# WHAT THIS TASK INVOLVES:
Transcribe all of the data exactly. Images stay out.

++++++++++++++++++++

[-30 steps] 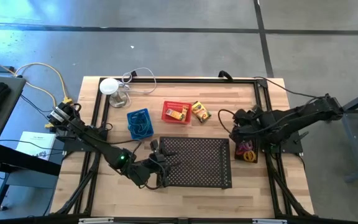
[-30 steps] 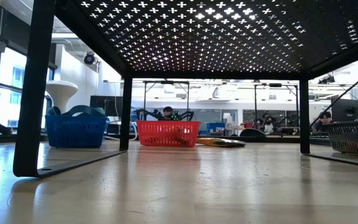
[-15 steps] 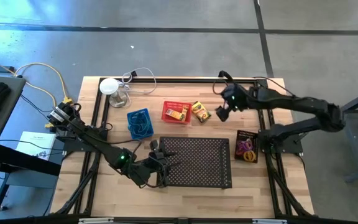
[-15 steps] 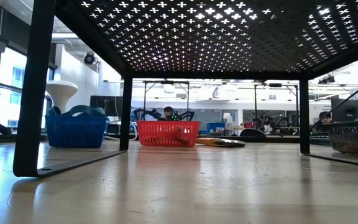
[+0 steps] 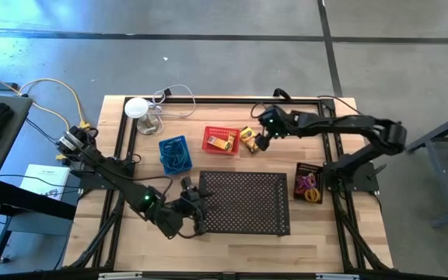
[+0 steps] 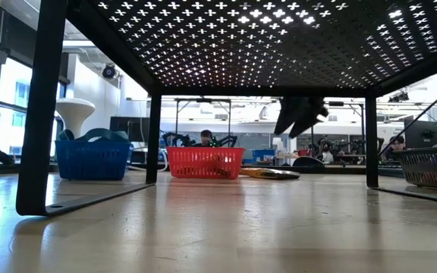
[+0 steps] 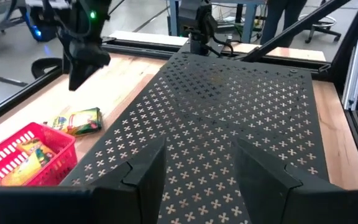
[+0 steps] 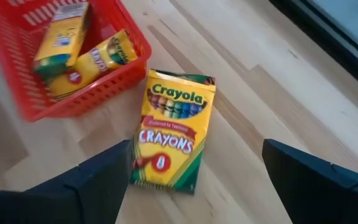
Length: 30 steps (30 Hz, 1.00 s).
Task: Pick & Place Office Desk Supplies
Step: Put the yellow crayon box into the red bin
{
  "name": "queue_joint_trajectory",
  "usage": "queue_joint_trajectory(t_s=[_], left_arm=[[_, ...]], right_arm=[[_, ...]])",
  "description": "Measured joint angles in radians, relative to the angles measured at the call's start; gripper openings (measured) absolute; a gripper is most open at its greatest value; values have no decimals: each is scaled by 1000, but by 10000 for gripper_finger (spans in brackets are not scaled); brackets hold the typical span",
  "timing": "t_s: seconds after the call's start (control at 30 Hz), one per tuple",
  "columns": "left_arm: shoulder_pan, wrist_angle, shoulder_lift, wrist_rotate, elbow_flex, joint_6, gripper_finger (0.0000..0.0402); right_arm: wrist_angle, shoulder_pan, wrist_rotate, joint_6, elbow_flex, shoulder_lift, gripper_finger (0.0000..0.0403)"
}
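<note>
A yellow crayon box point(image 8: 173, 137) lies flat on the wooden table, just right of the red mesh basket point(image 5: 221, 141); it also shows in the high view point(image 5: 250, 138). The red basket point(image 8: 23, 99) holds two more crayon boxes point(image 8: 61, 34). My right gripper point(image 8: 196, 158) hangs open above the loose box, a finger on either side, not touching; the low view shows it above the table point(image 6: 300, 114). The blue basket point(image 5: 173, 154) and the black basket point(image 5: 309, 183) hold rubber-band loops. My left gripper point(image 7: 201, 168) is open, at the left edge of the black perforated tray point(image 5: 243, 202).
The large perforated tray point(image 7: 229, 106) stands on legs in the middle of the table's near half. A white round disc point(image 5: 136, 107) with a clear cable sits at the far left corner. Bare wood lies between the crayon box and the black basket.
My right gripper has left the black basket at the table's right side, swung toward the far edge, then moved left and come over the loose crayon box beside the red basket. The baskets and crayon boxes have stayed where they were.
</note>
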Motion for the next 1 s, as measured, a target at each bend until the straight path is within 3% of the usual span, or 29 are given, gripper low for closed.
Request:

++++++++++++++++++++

# RESPONSE TO THIS TASK:
[-30 steps] 
[-30 steps] 
[-15 steps] 
[-15 steps] 
[+0 steps] 
[+0 steps] 
[+0 steps] 
[+0 steps] 
Length: 30 steps (30 Hz, 1.00 s).
Task: Pick & Place Office Desk Supplies
Step: Put the yellow crayon box into the red bin
{
  "name": "queue_joint_trajectory",
  "usage": "queue_joint_trajectory(t_s=[_], left_arm=[[_, ...]], right_arm=[[_, ...]])",
  "description": "Measured joint angles in radians, relative to the angles measured at the call's start; gripper openings (measured) absolute; a gripper is most open at its greatest value; values have no decimals: each is scaled by 1000, but by 10000 for gripper_finger (spans in brackets are not scaled); brackets hold the typical span",
  "timing": "t_s: seconds after the call's start (control at 30 Hz), one per tuple",
  "columns": "left_arm: shoulder_pan, wrist_angle, shoulder_lift, wrist_rotate, elbow_flex, joint_6, gripper_finger (0.0000..0.0402); right_arm: wrist_angle, shoulder_pan, wrist_rotate, joint_6, elbow_flex, shoulder_lift, gripper_finger (0.0000..0.0403)"
}
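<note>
A yellow crayon box point(image 8: 173, 137) lies flat on the wooden table, just right of the red mesh basket point(image 5: 221, 141); it also shows in the high view point(image 5: 250, 138). The red basket point(image 8: 23, 99) holds two more crayon boxes point(image 8: 61, 34). My right gripper point(image 8: 196, 158) hangs open above the loose box, a finger on either side, not touching; the low view shows it above the table point(image 6: 300, 114). The blue basket point(image 5: 173, 154) and the black basket point(image 5: 309, 183) hold rubber-band loops. My left gripper point(image 7: 201, 168) is open, at the left edge of the black perforated tray point(image 5: 243, 202).
The large perforated tray point(image 7: 229, 106) stands on legs in the middle of the table's near half. A white round disc point(image 5: 136, 107) with a clear cable sits at the far left corner. Bare wood lies between the crayon box and the black basket.
My right gripper has left the black basket at the table's right side, swung toward the far edge, then moved left and come over the loose crayon box beside the red basket. The baskets and crayon boxes have stayed where they were.
</note>
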Motion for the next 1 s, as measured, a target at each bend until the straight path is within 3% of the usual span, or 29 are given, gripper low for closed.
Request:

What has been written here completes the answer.